**Exercise description**
Send back every line of the data exactly.

**Data excerpt**
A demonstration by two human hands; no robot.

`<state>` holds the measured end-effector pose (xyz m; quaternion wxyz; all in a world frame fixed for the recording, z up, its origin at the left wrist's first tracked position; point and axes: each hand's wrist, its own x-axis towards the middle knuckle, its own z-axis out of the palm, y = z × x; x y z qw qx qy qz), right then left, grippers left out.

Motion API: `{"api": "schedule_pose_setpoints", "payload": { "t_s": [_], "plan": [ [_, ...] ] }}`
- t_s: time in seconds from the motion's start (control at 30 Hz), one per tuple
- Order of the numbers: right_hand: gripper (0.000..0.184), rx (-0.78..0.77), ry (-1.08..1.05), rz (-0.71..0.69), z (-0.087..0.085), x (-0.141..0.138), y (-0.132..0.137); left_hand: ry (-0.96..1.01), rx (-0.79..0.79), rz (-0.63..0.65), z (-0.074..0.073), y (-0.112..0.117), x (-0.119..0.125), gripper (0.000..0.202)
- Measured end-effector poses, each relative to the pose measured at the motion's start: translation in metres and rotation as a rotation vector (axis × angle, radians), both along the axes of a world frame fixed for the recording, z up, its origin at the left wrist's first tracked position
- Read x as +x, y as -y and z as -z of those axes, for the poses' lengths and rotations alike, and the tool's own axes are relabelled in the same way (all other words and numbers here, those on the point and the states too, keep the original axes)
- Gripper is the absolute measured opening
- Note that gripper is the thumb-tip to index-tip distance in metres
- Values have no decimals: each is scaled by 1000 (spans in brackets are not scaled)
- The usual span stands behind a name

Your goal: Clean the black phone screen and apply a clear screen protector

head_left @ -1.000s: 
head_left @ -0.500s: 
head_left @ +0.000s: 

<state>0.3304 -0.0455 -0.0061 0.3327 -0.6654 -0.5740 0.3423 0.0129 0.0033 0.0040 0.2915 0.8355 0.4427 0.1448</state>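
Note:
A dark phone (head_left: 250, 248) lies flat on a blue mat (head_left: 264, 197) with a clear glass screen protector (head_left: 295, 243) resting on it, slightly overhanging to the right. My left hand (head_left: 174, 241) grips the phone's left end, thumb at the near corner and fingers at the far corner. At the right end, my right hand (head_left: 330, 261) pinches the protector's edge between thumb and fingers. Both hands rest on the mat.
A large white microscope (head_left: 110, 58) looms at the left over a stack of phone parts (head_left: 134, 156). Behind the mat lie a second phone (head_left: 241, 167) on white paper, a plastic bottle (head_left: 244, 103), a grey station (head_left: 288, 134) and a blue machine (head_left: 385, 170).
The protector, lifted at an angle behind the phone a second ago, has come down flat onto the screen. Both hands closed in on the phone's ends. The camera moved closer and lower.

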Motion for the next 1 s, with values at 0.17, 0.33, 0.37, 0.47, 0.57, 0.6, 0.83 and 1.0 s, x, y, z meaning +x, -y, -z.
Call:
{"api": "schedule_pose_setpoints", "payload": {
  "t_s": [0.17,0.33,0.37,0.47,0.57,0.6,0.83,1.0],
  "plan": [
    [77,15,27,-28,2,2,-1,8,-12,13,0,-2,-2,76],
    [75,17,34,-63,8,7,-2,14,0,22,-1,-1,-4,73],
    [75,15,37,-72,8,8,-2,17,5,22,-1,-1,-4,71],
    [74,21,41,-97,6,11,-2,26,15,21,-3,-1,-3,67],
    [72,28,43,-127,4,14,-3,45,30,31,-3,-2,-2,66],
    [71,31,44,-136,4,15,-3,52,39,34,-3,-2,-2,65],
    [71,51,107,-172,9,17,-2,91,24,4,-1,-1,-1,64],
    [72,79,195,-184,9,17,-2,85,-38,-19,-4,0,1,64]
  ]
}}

**Written solution**
A demonstration by two human hands; no robot.

`<state>` holds the measured end-effector pose (xyz m; quaternion wxyz; all in a world frame fixed for the recording, z up, its origin at the left wrist's first tracked position; point and axes: each hand's wrist, its own x-axis towards the middle knuckle, its own z-axis out of the palm, y = z × x; x y z qw qx qy qz), right then left, grippers left out.

Motion API: `{"api": "schedule_pose_setpoints", "payload": { "t_s": [_], "plan": [ [_, ...] ] }}`
- t_s: time in seconds from the motion's start (control at 30 Hz), one per tuple
- Order of the numbers: right_hand: gripper (0.000..0.184), rx (-0.78..0.77), ry (-1.08..1.05), rz (-0.71..0.69), z (-0.087..0.085), x (-0.141..0.138), y (-0.132..0.137); left_hand: ry (-0.96..1.01), rx (-0.79..0.79), rz (-0.63..0.65), z (-0.074..0.073), y (-0.112..0.117), x (-0.119..0.125), gripper (0.000..0.202)
- Measured end-effector poses, each relative to the pose measured at the motion's start: translation in metres and rotation as a rotation vector (axis × angle, radians), both along the axes of a world frame fixed for the recording, z up, its origin at the left wrist's first tracked position
- Read x as +x, y as -y and z as -z of those axes, for the poses' lengths and rotations alike, and the tool's own axes are relabelled in the same way (all other words and numbers here, those on the point and the states too, keep the original axes)
- Gripper is the absolute measured opening
- Note that gripper is the thumb-tip to index-tip distance in metres
- Values have no decimals: each is scaled by 1000 (spans in brackets are not scaled)
- The usual span stands behind a name

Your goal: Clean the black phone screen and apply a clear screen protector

head_left @ -1.000s: 
head_left @ -0.500s: 
head_left @ +0.000s: 

<state>0.3304 -0.0455 -0.0061 0.3327 -0.6654 -0.5740 0.3423 0.0129 0.0033 0.0040 0.2915 0.8355 0.4427 0.1448</state>
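Note:
A dark phone (head_left: 250, 248) lies flat on a blue mat (head_left: 264, 197) with a clear glass screen protector (head_left: 295, 243) resting on it, slightly overhanging to the right. My left hand (head_left: 174, 241) grips the phone's left end, thumb at the near corner and fingers at the far corner. At the right end, my right hand (head_left: 330, 261) pinches the protector's edge between thumb and fingers. Both hands rest on the mat.
A large white microscope (head_left: 110, 58) looms at the left over a stack of phone parts (head_left: 134, 156). Behind the mat lie a second phone (head_left: 241, 167) on white paper, a plastic bottle (head_left: 244, 103), a grey station (head_left: 288, 134) and a blue machine (head_left: 385, 170).
The protector, lifted at an angle behind the phone a second ago, has come down flat onto the screen. Both hands closed in on the phone's ends. The camera moved closer and lower.
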
Motion for the next 1 s, with values at 0.17, 0.33, 0.37, 0.47, 0.57, 0.6, 0.83 and 1.0 s, x, y, z meaning +x, -y, -z.
Call:
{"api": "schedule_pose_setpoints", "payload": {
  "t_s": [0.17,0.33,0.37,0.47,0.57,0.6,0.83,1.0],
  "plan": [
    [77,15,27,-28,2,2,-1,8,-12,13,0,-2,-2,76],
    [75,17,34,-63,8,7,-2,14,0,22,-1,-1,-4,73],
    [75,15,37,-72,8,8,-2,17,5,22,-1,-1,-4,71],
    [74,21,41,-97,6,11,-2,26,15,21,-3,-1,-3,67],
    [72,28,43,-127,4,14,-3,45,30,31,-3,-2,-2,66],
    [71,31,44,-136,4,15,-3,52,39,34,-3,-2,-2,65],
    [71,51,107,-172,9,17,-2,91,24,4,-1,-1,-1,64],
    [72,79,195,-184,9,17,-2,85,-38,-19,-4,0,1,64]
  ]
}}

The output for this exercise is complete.